**TRY IT:** Lines below containing the word "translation" should be copied out.

**THE DATA:**
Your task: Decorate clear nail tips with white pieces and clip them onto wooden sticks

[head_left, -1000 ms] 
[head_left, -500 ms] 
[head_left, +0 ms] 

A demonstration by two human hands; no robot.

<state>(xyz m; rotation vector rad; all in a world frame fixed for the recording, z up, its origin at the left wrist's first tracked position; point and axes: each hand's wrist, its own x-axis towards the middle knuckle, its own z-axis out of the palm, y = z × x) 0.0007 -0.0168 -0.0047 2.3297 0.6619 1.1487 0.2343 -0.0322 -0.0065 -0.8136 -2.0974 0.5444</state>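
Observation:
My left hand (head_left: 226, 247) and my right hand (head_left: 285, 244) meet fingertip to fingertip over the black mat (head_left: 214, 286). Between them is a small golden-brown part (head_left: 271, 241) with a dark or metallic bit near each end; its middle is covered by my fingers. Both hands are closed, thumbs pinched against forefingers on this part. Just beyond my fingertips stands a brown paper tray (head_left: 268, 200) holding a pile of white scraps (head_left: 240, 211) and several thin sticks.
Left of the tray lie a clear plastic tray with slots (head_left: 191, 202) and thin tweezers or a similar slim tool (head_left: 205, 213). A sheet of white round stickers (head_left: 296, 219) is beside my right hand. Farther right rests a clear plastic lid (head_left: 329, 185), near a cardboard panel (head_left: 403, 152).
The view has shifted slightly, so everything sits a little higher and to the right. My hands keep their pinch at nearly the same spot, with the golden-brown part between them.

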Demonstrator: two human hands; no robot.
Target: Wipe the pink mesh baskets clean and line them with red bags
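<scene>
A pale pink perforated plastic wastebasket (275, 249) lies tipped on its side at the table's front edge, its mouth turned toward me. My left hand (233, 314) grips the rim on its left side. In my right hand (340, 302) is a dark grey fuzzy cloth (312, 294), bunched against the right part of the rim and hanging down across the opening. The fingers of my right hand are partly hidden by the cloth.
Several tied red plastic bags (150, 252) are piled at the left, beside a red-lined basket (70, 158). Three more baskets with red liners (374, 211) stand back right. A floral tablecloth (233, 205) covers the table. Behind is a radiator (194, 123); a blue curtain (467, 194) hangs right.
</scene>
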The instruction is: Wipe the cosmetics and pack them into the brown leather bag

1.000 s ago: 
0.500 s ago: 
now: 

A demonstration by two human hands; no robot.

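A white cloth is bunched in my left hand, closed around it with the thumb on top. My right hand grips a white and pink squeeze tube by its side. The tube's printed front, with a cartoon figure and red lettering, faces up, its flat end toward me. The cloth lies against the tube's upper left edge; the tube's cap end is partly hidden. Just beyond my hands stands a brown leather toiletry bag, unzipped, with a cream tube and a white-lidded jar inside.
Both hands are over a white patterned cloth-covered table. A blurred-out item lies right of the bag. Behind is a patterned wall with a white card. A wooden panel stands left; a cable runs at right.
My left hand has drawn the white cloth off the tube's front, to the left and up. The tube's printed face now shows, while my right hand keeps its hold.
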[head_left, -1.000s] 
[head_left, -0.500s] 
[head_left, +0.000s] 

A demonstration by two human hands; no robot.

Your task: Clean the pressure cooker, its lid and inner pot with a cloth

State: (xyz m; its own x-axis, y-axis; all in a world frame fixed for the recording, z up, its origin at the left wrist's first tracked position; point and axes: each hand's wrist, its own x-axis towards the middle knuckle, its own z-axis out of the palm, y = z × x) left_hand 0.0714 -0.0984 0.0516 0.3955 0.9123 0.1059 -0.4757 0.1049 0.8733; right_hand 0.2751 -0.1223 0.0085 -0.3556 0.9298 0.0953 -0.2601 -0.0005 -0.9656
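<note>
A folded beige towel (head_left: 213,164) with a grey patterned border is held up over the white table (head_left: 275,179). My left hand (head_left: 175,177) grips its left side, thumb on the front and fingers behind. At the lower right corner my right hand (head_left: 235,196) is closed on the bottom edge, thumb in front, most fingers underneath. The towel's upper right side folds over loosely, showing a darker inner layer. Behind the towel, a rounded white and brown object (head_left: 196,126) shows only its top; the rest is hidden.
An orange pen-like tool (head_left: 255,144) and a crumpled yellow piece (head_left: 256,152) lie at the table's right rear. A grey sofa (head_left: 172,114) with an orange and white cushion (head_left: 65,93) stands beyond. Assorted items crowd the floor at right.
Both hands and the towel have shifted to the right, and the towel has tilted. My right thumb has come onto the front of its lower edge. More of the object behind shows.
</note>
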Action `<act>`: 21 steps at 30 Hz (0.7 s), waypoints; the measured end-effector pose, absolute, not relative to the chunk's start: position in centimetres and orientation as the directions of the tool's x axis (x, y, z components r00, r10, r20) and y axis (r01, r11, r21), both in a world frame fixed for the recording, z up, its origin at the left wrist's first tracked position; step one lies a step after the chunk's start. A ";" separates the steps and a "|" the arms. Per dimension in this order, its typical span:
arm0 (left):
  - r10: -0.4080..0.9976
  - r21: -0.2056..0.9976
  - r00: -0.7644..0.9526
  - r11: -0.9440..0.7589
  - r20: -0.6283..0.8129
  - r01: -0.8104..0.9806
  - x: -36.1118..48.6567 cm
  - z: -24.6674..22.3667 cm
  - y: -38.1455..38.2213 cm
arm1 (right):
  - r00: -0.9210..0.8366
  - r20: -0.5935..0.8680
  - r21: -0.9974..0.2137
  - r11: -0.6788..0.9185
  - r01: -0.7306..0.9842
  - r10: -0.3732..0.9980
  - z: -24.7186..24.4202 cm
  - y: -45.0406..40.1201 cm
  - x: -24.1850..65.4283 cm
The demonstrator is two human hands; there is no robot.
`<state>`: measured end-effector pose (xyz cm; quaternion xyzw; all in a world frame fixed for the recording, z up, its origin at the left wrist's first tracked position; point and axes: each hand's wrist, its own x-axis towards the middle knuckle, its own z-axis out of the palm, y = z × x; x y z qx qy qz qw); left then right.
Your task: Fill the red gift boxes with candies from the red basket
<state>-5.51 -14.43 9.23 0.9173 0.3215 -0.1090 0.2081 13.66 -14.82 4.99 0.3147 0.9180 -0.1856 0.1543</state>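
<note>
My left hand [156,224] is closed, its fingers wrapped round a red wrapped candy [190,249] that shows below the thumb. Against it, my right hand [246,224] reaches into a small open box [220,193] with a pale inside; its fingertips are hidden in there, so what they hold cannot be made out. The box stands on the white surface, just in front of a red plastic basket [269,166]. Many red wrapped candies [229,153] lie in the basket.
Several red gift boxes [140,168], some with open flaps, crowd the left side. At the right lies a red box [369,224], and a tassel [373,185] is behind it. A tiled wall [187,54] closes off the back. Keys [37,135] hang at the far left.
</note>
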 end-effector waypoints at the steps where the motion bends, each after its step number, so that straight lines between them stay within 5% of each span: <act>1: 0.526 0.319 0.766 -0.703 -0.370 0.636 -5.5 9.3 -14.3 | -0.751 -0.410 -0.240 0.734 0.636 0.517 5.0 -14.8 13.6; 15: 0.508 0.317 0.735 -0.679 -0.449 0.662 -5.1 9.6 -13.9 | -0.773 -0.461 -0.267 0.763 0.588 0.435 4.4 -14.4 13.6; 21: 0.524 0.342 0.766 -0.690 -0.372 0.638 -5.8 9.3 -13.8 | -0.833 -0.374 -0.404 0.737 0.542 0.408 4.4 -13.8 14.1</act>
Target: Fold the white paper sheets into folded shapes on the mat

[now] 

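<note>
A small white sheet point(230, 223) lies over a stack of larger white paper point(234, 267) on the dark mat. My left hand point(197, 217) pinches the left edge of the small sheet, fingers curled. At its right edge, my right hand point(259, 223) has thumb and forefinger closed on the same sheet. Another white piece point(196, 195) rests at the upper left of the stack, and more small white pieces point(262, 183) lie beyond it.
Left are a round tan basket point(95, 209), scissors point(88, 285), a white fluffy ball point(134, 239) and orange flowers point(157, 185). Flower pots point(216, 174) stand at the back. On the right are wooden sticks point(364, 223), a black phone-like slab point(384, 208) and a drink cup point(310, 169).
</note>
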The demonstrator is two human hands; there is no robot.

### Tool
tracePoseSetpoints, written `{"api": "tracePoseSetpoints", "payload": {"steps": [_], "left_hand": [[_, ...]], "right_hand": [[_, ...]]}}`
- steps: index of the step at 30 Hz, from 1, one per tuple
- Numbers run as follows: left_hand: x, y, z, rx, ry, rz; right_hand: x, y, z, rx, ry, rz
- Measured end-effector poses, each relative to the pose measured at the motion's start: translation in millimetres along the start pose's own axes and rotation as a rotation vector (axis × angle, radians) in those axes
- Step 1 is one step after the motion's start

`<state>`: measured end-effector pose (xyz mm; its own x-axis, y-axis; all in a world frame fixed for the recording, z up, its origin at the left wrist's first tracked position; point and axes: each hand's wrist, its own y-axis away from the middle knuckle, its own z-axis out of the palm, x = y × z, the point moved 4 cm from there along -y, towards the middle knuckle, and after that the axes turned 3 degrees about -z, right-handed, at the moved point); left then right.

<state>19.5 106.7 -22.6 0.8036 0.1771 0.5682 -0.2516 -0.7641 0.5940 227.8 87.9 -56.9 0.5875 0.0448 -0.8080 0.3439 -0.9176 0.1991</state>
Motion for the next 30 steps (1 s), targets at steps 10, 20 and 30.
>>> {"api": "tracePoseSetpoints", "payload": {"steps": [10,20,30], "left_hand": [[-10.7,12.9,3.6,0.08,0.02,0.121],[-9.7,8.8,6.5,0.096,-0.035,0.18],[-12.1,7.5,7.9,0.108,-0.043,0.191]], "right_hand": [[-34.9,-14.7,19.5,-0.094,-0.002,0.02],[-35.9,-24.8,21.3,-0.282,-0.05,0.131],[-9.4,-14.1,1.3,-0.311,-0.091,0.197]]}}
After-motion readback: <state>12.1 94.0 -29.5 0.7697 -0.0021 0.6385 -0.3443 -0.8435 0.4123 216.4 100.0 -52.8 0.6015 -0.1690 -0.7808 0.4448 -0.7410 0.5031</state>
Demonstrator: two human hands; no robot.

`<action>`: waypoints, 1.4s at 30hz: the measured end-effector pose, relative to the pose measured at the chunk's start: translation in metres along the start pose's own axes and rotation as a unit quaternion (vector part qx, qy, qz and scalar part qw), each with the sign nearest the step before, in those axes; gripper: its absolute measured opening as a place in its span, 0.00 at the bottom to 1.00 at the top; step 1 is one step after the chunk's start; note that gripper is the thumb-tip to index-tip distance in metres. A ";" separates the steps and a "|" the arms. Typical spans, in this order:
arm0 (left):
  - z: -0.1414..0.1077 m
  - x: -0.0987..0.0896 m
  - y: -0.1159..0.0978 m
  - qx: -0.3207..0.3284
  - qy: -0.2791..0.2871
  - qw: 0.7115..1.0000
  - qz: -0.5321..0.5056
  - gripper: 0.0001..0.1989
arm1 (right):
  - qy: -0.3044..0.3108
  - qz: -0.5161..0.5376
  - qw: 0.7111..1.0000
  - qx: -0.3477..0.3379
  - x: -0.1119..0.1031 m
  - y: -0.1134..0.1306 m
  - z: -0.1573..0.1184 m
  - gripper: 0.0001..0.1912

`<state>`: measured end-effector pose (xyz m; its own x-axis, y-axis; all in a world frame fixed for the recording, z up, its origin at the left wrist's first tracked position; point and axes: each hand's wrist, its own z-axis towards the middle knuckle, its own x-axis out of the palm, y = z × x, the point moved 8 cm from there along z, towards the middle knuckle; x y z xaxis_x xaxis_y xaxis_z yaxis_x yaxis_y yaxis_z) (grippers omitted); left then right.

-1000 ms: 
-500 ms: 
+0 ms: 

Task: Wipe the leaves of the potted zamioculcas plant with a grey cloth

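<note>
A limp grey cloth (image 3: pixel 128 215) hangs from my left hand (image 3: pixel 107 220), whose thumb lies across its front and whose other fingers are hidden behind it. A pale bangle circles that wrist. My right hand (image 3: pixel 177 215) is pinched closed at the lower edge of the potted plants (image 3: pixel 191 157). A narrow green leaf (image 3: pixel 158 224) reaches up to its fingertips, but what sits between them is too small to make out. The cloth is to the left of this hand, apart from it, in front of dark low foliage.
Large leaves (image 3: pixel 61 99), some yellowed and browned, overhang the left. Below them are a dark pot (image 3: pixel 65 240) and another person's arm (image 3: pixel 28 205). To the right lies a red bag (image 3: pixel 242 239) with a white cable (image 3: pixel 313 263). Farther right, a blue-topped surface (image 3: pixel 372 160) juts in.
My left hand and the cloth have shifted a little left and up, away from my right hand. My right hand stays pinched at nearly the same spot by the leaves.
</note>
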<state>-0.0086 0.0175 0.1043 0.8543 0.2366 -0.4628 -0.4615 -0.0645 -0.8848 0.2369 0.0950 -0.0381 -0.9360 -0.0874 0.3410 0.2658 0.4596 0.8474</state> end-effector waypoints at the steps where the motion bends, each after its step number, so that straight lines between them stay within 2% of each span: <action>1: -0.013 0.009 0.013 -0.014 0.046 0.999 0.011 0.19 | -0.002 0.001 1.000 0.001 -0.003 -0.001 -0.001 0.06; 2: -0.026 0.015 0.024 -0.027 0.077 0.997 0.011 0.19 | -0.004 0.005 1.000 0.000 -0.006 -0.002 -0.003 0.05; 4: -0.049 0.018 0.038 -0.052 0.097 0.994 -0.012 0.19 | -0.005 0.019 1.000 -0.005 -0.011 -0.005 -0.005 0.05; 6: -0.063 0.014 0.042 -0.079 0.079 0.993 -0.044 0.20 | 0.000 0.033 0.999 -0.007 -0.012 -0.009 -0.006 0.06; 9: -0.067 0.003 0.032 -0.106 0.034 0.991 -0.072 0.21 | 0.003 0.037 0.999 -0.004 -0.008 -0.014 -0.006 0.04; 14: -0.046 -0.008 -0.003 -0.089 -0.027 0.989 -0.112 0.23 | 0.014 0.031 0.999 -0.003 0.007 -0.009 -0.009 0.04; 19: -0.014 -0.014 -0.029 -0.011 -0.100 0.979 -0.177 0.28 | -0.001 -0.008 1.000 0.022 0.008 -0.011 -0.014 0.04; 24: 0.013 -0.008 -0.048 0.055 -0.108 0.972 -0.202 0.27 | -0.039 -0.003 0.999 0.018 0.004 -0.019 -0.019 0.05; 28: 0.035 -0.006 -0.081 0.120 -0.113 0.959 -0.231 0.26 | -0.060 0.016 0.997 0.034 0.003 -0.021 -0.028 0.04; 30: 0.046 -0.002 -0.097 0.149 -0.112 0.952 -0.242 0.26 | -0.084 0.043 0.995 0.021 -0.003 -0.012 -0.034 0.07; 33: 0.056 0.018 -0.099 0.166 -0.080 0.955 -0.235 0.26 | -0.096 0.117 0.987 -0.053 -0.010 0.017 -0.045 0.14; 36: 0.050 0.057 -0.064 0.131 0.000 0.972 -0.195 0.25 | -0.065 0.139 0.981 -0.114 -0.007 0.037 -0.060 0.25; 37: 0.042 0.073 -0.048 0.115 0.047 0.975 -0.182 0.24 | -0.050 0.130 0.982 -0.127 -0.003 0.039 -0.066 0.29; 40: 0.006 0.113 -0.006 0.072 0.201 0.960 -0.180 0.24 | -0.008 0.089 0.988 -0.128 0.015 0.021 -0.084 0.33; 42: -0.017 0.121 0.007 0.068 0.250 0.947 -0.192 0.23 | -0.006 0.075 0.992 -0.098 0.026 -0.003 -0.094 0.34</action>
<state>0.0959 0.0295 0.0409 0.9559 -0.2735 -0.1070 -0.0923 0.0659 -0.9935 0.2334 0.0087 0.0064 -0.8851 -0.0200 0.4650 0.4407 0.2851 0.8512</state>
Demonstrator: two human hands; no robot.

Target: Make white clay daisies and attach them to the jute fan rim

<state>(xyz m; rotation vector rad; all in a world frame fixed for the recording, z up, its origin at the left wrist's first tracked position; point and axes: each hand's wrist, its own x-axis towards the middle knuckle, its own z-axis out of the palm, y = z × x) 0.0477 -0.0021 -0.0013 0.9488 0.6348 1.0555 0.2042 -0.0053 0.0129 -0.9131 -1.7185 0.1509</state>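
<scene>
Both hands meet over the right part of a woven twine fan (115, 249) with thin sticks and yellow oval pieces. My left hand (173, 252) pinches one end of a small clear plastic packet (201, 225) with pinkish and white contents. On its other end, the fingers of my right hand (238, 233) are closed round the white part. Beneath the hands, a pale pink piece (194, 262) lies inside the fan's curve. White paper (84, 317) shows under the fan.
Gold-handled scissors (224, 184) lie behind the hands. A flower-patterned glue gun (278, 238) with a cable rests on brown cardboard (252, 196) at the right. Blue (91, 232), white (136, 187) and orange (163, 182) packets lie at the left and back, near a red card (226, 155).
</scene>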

**REPLY:**
- Measured end-effector poses, each relative to the pose measured at the motion's start: translation in millimetres along the start pose's own axes and rotation as a rotation vector (axis × angle, radians) in those axes
`<action>`: waypoints, 1.4s at 30hz: the measured end-effector pose, relative to the pose measured at the chunk's start: translation in metres along the start pose's own axes and rotation as a unit quaternion (vector part qx, qy, qz and scalar part qw), each with the sign nearest the step before, in those axes; gripper: its absolute measured opening as a place in its span, 0.00 at the bottom to 1.00 at the top; step 1 is one step after the chunk's start; note that gripper is the thumb-tip to index-tip distance in metres. A ";" separates the steps and a "|" the arms. Typical spans, in this order:

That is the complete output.